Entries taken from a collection
-- -- --

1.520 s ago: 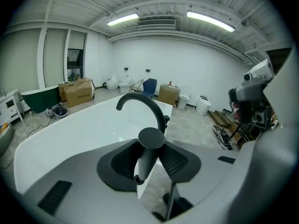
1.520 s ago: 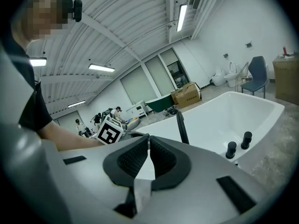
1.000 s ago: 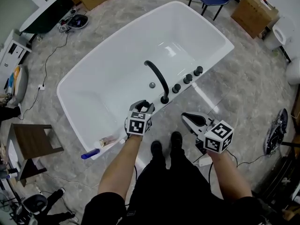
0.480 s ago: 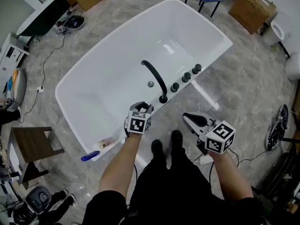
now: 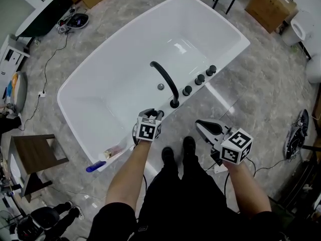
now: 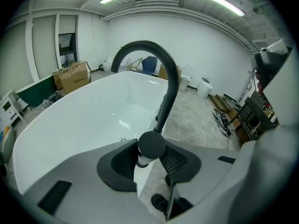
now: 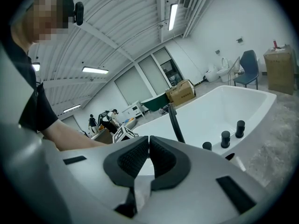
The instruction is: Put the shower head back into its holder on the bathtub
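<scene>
My left gripper hangs just over the near rim of the white bathtub, its jaws shut on the black shower head. In the left gripper view the round black end of the shower head sits between the two pads, with the white rim right below. The curved black spout rises just beyond, and three black knobs follow along the rim. The holder itself is hidden under the gripper. My right gripper is off the tub over the floor, shut and empty.
A blue bottle and a pale tube lie on the tub's near corner. The person's shoes stand on the marble floor beside the tub. A wooden stool is at the left, cardboard boxes at the far right.
My left gripper has sunk a little closer to the tub rim with the shower head in it. The right gripper has stayed where it was.
</scene>
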Action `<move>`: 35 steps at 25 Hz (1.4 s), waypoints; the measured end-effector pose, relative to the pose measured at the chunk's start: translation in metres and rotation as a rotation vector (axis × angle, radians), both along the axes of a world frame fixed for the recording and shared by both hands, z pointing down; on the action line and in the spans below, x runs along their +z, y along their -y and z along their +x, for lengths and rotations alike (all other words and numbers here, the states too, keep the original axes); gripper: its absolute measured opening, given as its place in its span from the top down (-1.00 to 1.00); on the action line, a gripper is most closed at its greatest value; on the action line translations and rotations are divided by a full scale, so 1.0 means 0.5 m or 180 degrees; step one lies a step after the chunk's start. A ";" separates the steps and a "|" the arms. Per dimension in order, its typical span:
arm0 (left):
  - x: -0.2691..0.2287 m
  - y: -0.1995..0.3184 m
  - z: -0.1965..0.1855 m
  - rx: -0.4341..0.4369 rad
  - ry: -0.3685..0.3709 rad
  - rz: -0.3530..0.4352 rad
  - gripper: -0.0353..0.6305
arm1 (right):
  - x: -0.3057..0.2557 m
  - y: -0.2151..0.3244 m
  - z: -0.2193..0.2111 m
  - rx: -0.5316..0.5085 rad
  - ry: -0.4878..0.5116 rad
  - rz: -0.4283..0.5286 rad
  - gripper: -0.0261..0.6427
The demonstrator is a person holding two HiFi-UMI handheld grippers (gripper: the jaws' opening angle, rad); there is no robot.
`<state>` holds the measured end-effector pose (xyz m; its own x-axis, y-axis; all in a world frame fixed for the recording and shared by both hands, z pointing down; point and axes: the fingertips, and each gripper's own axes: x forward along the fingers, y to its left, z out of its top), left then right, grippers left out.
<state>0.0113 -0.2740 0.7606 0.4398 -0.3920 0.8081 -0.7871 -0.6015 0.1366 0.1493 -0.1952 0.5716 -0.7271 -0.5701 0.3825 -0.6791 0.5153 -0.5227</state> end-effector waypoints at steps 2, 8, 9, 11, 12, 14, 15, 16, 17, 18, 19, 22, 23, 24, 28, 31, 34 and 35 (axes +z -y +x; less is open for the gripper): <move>0.000 0.001 0.003 0.0028 -0.0008 -0.0012 0.44 | -0.001 0.000 0.001 -0.0004 -0.0010 -0.0001 0.85; 0.006 -0.001 0.014 0.0107 0.0024 -0.0110 0.34 | 0.001 -0.003 0.008 -0.0011 0.0003 -0.0024 0.85; 0.005 -0.002 0.012 0.0103 0.0027 -0.0113 0.29 | -0.001 -0.003 0.007 -0.0019 0.0009 -0.0020 0.85; 0.002 -0.003 0.007 0.0095 0.0036 -0.0097 0.22 | -0.004 0.000 0.005 -0.0036 0.0016 -0.0004 0.85; 0.000 -0.003 0.006 0.0092 0.0037 -0.0083 0.20 | -0.006 0.002 0.005 -0.0046 0.0017 0.0007 0.85; -0.007 -0.001 0.006 0.0086 0.0025 -0.0052 0.18 | -0.009 0.005 0.006 -0.0067 0.0018 0.0028 0.85; -0.010 0.000 0.006 0.0079 0.0015 -0.0038 0.17 | -0.011 0.007 0.007 -0.0079 0.0020 0.0037 0.85; -0.015 0.000 0.007 0.0068 0.0003 -0.0025 0.16 | -0.014 0.008 0.007 -0.0092 0.0022 0.0045 0.85; -0.021 0.002 0.008 0.0055 -0.0009 -0.0009 0.15 | -0.016 0.010 0.007 -0.0106 0.0025 0.0054 0.85; -0.029 0.003 0.008 0.0045 -0.0024 0.0011 0.15 | -0.019 0.012 0.006 -0.0122 0.0028 0.0064 0.85; -0.037 0.004 0.008 0.0038 -0.0043 0.0037 0.15 | -0.022 0.014 0.004 -0.0138 0.0033 0.0075 0.85; -0.062 0.007 0.011 0.0040 -0.0108 0.0121 0.15 | -0.032 0.022 -0.002 -0.0185 0.0054 0.0117 0.85; -0.069 0.008 0.013 0.0039 -0.0124 0.0144 0.15 | -0.036 0.026 -0.004 -0.0203 0.0064 0.0132 0.85; -0.076 0.009 0.014 0.0034 -0.0131 0.0166 0.15 | -0.040 0.030 -0.006 -0.0222 0.0076 0.0146 0.85; -0.107 0.010 0.018 -0.0027 -0.0149 0.0265 0.16 | -0.061 0.049 -0.013 -0.0313 0.0134 0.0215 0.85; -0.143 0.015 0.022 -0.0107 -0.0153 0.0401 0.19 | -0.082 0.069 -0.009 -0.0394 0.0154 0.0309 0.85; -0.194 0.022 0.020 -0.0238 -0.0200 0.0555 0.21 | -0.112 0.088 -0.009 -0.0494 0.0186 0.0427 0.87; -0.215 0.024 0.017 -0.0274 -0.0211 0.0609 0.21 | -0.123 0.094 -0.011 -0.0528 0.0207 0.0469 0.87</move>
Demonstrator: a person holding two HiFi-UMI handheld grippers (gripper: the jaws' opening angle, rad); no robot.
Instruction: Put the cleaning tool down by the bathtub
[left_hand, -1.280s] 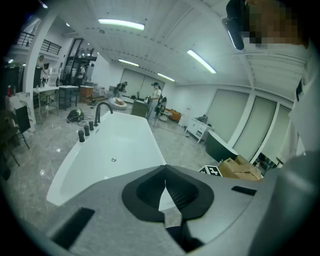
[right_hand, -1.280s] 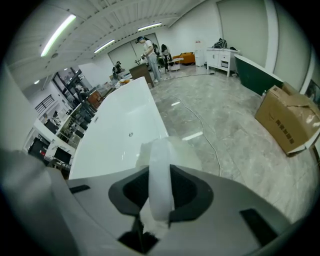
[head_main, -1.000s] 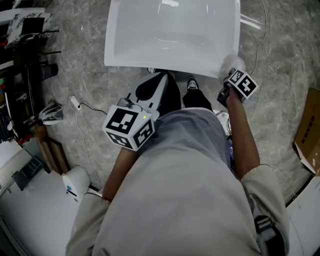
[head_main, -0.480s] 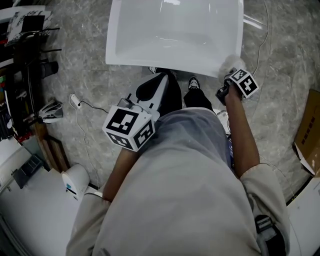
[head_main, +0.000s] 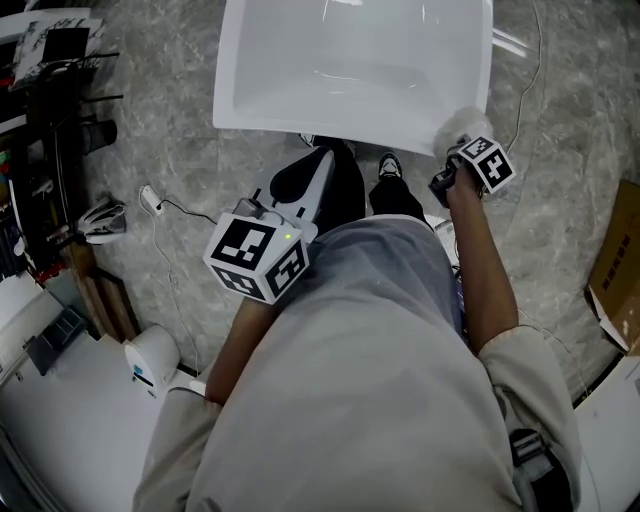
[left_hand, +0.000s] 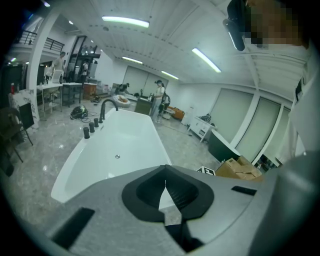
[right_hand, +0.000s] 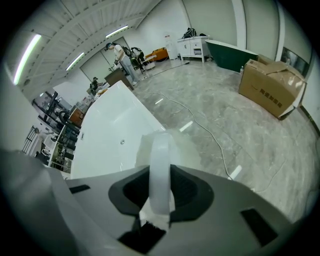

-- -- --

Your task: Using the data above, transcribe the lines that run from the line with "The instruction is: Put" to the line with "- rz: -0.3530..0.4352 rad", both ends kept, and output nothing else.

Solution to this task:
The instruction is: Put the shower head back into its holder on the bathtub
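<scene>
My left gripper hangs just over the near rim of the white bathtub, its jaws shut on the black shower head. In the left gripper view the round black end of the shower head sits between the two pads, with the white rim right below. The curved black spout rises just beyond, and three black knobs follow along the rim. The holder itself is hidden under the gripper. My right gripper is off the tub over the floor, shut and empty.
A blue bottle and a pale tube lie on the tub's near corner. The person's shoes stand on the marble floor beside the tub. A wooden stool is at the left, cardboard boxes at the far right.
My left gripper has sunk a little closer to the tub rim with the shower head in it. The right gripper has stayed where it was.
</scene>
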Action `<move>`: 35 steps at 25 Hz (1.4 s), waypoints; the measured end-effector pose, relative to the pose measured at the chunk's start: translation in metres and rotation as a rotation vector (axis × angle, radians), both along the axes of a world frame fixed for the recording and shared by both hands, z pointing down; on the action line and in the spans below, x runs along their +z, y along their -y and z along their +x, for lengths and rotations alike (all other words and numbers here, the states too, keep the original axes); gripper: its absolute measured opening, given as its place in its span from the top down (-1.00 to 1.00); on the action line, a gripper is most closed at its greatest value; on the action line translations and rotations are divided by a full scale, so 1.0 means 0.5 m or 180 degrees; step one lies a step after the chunk's start. A ";" separates the steps and a "|" the arms. Per dimension in order, its typical span:
arm0 (left):
  - x: -0.2691..0.2287 m
  - y: -0.1995..0.3184 m
  - z: -0.1965..0.1855 m
  - rx: -0.4341..0.4369 rad
  - ry: -0.3685..0.3709 rad
  - rz: -0.3530..0.4352 rad

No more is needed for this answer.